Conditional instructions in the ARM1 processor, reverse engineered - ingve
http://www.righto.com/2016/01/conditional-instructions-in-arm1.html
======
kabdib
I really like these chip-level teardowns. It's fantastic to see how the code
you write actually executes.

On the Newton we were short of code space, and with a 4MB ROM it was expensive
(in bytes) to do "long" branches.

The ARM 610 we were using would fault on a "never" condition code (0xF....).
So we replaced thousands of fat function calls each with a single 0xFxxxxxxx
instruction that was dispatched by a simple fault handler; it was fast enough
-- the ARM's exception handling is really good -- and even though ARM Ltd.
wasn't willing to sanction what we were doing with their "undefined behavior"
grey area, they weren't going to change the handling of "NV" on the 610, and
this worked well enough to ship the first few versions of the Newt.
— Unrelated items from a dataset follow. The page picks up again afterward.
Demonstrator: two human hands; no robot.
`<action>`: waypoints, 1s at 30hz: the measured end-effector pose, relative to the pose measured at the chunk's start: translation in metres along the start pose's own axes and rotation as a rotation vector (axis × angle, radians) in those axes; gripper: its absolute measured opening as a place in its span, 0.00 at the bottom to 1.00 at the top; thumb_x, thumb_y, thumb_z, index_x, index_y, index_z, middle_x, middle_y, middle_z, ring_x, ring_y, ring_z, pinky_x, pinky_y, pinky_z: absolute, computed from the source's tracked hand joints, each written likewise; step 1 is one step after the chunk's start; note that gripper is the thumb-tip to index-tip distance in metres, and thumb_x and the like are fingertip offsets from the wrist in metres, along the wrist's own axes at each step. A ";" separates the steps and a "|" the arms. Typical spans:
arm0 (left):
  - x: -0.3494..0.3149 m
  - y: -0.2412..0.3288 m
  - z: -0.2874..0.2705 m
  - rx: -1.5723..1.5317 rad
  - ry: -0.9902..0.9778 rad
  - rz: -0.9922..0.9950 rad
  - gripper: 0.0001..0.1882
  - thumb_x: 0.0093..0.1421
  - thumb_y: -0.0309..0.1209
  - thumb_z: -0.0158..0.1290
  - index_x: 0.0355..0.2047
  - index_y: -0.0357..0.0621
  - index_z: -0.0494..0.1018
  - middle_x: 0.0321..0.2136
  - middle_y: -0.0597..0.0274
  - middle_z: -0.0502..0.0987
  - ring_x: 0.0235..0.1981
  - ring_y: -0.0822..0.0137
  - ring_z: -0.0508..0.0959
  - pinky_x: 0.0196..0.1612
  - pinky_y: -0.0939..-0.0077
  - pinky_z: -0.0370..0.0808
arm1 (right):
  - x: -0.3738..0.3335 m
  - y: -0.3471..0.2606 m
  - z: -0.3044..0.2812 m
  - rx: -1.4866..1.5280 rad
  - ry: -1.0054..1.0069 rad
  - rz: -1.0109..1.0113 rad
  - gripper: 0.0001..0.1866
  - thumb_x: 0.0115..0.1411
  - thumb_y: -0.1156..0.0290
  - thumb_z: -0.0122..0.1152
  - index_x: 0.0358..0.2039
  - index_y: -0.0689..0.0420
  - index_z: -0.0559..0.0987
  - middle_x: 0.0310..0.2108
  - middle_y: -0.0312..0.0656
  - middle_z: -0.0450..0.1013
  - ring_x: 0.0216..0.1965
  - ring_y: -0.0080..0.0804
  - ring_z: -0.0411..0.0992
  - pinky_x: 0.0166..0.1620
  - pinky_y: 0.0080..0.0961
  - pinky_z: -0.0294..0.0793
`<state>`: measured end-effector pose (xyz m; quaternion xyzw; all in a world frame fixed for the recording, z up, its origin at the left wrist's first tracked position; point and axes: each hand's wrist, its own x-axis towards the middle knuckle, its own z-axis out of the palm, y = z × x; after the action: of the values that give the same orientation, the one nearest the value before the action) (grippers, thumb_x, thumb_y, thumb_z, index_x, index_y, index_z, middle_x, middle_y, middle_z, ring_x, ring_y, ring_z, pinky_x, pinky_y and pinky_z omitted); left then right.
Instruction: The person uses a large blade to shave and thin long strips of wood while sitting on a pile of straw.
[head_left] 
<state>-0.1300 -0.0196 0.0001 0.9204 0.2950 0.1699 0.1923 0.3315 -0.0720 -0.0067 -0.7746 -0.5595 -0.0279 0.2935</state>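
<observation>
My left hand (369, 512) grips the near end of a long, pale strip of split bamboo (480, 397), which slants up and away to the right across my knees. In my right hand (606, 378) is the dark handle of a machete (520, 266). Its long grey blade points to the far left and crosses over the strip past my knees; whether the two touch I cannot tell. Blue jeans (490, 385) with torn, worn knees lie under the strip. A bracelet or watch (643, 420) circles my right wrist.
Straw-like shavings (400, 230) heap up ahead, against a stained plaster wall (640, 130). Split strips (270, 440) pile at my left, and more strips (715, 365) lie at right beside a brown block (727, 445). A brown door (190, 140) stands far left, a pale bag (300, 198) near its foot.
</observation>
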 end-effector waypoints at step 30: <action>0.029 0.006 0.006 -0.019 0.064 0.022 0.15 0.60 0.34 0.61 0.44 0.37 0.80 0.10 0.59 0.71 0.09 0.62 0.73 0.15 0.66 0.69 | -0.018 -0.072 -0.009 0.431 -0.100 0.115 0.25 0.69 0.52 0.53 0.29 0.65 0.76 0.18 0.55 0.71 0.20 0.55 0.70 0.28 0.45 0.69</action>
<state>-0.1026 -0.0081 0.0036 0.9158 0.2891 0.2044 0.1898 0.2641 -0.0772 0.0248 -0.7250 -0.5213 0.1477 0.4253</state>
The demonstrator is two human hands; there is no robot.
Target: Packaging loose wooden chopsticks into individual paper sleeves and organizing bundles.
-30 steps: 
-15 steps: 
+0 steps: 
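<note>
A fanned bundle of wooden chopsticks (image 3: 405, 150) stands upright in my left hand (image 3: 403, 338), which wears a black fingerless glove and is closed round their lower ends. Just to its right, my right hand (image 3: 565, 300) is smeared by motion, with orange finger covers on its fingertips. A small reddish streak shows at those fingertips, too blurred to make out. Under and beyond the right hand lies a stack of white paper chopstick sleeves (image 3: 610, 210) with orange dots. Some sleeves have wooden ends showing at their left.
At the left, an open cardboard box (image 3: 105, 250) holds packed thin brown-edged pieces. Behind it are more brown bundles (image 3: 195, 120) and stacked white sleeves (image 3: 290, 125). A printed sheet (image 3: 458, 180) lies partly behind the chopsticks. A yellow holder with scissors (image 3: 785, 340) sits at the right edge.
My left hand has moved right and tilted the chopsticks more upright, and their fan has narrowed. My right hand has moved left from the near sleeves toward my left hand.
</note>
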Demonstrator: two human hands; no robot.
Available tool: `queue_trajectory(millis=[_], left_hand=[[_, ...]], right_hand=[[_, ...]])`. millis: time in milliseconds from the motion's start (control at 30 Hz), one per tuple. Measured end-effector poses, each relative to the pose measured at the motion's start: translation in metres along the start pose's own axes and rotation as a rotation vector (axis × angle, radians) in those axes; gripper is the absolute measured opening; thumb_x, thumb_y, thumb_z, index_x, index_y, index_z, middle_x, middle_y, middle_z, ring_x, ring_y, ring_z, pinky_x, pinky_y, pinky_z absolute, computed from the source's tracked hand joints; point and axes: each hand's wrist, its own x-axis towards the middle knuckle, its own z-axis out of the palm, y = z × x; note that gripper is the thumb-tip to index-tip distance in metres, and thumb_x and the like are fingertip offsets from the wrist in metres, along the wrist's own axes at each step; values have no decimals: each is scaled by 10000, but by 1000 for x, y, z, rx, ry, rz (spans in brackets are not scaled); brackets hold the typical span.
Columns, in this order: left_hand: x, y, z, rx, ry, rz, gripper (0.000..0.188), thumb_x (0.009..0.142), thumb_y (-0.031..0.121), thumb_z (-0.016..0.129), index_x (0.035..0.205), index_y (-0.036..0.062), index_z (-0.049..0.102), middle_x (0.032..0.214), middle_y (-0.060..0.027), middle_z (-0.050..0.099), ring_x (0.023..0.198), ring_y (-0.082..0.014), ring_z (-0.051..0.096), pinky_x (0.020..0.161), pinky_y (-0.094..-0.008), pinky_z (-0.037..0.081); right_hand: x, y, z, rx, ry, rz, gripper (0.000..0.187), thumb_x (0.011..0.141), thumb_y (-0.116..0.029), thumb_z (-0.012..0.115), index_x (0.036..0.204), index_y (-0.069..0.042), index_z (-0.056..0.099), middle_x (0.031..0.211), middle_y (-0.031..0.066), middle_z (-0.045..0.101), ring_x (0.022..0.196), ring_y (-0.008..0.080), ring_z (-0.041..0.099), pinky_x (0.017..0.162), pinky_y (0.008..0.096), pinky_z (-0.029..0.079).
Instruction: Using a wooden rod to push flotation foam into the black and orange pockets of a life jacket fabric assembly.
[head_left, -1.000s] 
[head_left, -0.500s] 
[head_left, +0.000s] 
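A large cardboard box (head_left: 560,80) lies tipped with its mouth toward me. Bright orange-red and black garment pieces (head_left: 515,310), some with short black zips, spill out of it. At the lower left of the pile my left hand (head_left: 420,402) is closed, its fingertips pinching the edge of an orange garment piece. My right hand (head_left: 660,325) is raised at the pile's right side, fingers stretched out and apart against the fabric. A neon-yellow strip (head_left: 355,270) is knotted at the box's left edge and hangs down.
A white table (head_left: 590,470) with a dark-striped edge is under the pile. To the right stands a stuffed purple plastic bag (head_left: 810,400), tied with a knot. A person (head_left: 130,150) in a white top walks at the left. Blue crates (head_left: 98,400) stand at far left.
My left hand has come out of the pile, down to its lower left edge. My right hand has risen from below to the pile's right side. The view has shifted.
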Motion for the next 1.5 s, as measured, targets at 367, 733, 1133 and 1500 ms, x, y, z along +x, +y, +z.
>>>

(The 68000 had a similar thing going on; all instructions starting with 0xAxxx
or 0xFxxx would trap, so we used them to compress calls in the ROM on the
Atari ST).

Fortunately memory is a lot less dear these days. (One recent project I was
writing firmware for, I had a conversation that went like:

H/W engineer: "Sorry, but we're going to have to change the amount of memory
the system has."

Me (apprehensive and internally ready to fight): "Okay..."

H/W: "Yeah, to save materials cost, we'll have to double it."

Me: "W00t?")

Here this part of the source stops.